* _Work instructions_
Filter the data for "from" and copy matching lines.

* _Material provided_
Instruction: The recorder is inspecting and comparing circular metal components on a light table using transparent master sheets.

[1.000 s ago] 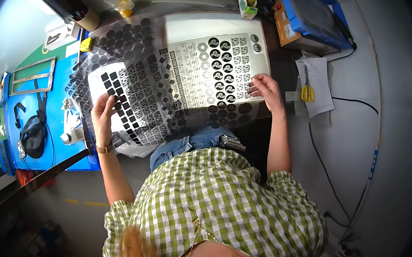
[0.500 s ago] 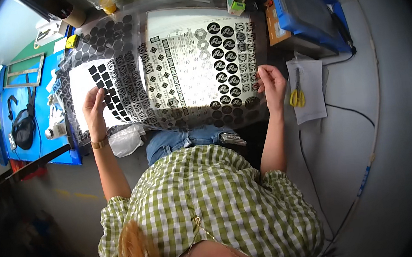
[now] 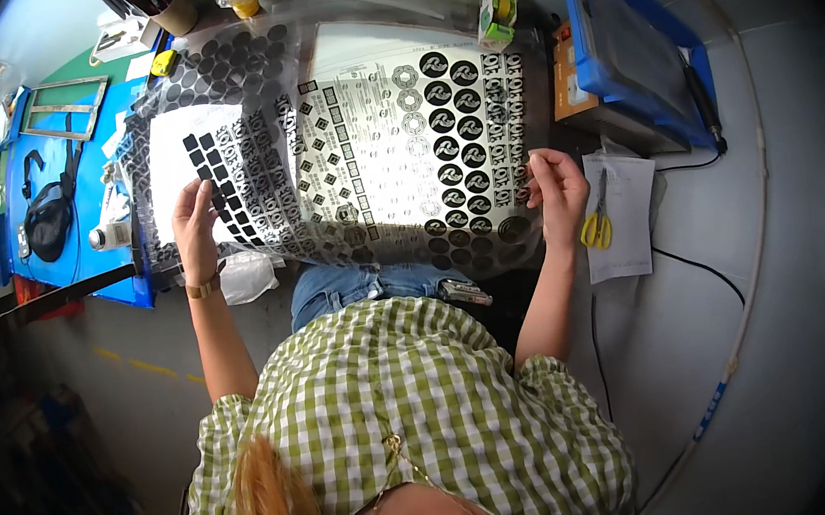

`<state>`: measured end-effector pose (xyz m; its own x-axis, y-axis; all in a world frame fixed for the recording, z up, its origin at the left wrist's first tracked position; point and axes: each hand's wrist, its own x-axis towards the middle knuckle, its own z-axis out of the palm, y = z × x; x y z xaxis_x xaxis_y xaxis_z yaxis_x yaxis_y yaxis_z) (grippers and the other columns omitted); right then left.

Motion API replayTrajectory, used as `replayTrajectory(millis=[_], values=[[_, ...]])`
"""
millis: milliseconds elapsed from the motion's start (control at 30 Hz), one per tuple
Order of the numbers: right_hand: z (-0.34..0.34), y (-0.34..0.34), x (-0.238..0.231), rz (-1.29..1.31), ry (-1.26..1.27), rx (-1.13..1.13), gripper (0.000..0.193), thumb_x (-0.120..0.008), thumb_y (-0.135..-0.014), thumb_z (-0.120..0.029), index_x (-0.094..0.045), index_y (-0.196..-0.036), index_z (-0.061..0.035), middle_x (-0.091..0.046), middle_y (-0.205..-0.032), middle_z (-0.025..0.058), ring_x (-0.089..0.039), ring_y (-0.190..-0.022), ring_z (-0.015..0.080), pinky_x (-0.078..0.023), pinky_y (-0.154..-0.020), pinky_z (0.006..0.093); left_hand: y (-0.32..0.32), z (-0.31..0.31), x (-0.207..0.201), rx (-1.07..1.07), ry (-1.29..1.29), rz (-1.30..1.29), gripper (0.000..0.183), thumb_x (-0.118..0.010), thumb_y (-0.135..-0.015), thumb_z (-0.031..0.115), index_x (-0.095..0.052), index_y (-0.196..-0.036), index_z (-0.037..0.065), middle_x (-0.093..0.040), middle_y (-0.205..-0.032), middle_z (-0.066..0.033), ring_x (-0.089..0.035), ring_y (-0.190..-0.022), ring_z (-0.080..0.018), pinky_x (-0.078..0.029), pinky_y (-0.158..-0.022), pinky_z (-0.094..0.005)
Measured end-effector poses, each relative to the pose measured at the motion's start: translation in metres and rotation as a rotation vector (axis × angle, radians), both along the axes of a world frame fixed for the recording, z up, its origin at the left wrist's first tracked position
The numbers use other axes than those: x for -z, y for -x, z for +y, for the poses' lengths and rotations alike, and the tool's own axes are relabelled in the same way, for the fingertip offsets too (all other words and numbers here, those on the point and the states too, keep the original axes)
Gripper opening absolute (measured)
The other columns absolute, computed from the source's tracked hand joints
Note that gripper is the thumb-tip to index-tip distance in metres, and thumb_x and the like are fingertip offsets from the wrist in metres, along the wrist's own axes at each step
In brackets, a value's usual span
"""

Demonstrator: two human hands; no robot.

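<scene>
Both my hands hold a wide, clear film sheet [image 3: 391,149] printed with black shapes, round emblems and rows of lettering. At its left edge my left hand [image 3: 195,223] pinches the film between thumb and fingers. My right hand [image 3: 557,192] is closed on the right edge in the same way. A bright white light panel [image 3: 350,48] shows through the middle of the film. Under its left part lies white paper [image 3: 170,147]. The film's near edge hangs down close to my lap.
Yellow-handled scissors [image 3: 595,228] lie on papers [image 3: 627,195] at the right. Behind them a blue-framed screen [image 3: 637,53] leans by a brown box [image 3: 569,70]. A green tape box [image 3: 498,15] stands at the back. On the blue table [image 3: 73,283] sits a black pouch [image 3: 50,230].
The camera view has shifted slightly, so the bench appears a little farther right. Both hands keep their hold on the film, which has moved only slightly.
</scene>
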<state>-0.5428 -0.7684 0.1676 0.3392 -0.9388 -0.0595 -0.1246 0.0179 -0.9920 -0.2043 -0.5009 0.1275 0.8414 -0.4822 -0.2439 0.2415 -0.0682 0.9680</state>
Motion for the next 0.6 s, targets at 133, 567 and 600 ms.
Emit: replayTrajectory(millis=[133,567,600], values=[[0.004,0.000,-0.003,0.001,0.003,0.029,0.012,-0.057,-0.081,-0.013,-0.060,-0.087,-0.0032,-0.056,-0.067,-0.0019,-0.045,-0.049,0.0004,-0.034,-0.039,0.0142,-0.004,-0.003,0.003,-0.007,0.012,0.004,0.014,-0.057,-0.082,0.017,-0.059,-0.092,0.008,-0.055,-0.073,0.0077,-0.043,-0.058,0.0025,-0.030,-0.048,-0.0121],[0.010,0.008,0.003,-0.037,-0.039,0.067,0.014,-0.058,-0.081,-0.015,-0.060,-0.086,-0.0020,-0.057,-0.068,-0.0008,-0.046,-0.049,0.0020,-0.036,-0.040,0.0153,-0.021,-0.014,-0.007,0.034,0.134,-0.026,0.014,-0.056,-0.083,0.014,-0.057,-0.093,0.004,-0.055,-0.075,0.0033,-0.046,-0.060,-0.0015,-0.034,-0.051,-0.0144],[0.010,0.007,0.003,-0.039,-0.041,0.059,0.014,-0.058,-0.081,-0.015,-0.060,-0.086,-0.0020,-0.057,-0.068,-0.0008,-0.046,-0.049,0.0020,-0.036,-0.040,0.0153,-0.021,-0.014,-0.010,0.026,0.132,-0.029,0.014,-0.056,-0.083,0.014,-0.057,-0.093,0.004,-0.055,-0.075,0.0033,-0.046,-0.060,-0.0015,-0.034,-0.051,-0.0144]])
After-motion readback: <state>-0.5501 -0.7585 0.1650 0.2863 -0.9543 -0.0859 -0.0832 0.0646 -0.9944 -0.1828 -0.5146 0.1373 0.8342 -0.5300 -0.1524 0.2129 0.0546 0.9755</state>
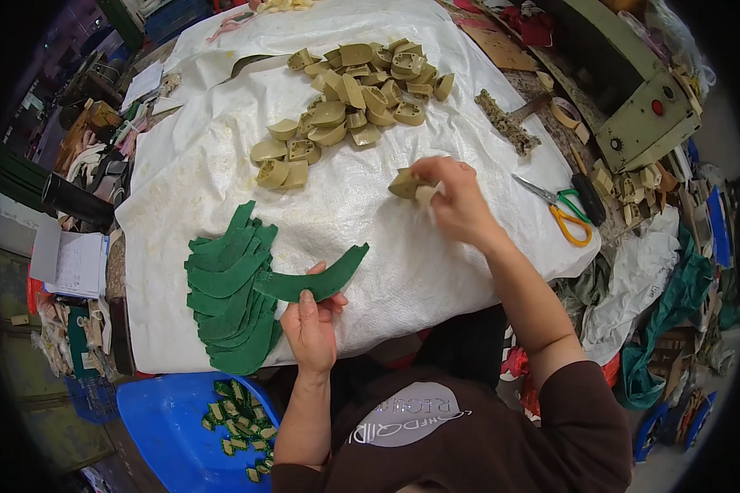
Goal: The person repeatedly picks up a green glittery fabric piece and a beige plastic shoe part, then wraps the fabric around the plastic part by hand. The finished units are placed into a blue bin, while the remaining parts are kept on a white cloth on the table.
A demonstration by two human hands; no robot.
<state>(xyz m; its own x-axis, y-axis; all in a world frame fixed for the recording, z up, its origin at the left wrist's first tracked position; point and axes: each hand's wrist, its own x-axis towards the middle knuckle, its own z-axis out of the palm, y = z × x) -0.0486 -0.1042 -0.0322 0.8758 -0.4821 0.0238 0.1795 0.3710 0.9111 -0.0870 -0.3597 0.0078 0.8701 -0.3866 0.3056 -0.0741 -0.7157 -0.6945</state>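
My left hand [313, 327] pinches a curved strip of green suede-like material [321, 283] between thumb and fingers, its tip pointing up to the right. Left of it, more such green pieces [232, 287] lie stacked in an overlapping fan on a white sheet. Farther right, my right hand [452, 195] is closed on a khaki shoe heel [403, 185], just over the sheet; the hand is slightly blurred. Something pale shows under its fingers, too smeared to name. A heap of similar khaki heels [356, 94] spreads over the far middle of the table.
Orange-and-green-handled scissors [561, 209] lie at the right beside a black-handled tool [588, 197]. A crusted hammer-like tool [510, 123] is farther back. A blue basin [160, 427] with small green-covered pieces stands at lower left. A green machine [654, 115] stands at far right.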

* _Result of this task_
millis: milliseconds elapsed from the motion's start (control at 30 Hz), one per tuple
The other columns absolute, computed from the source's tracked hand joints
Note that gripper is the thumb-tip to index-tip distance in metres, and thumb_x and the like are fingertip offsets from the wrist in metres, along the wrist's own axes at each step

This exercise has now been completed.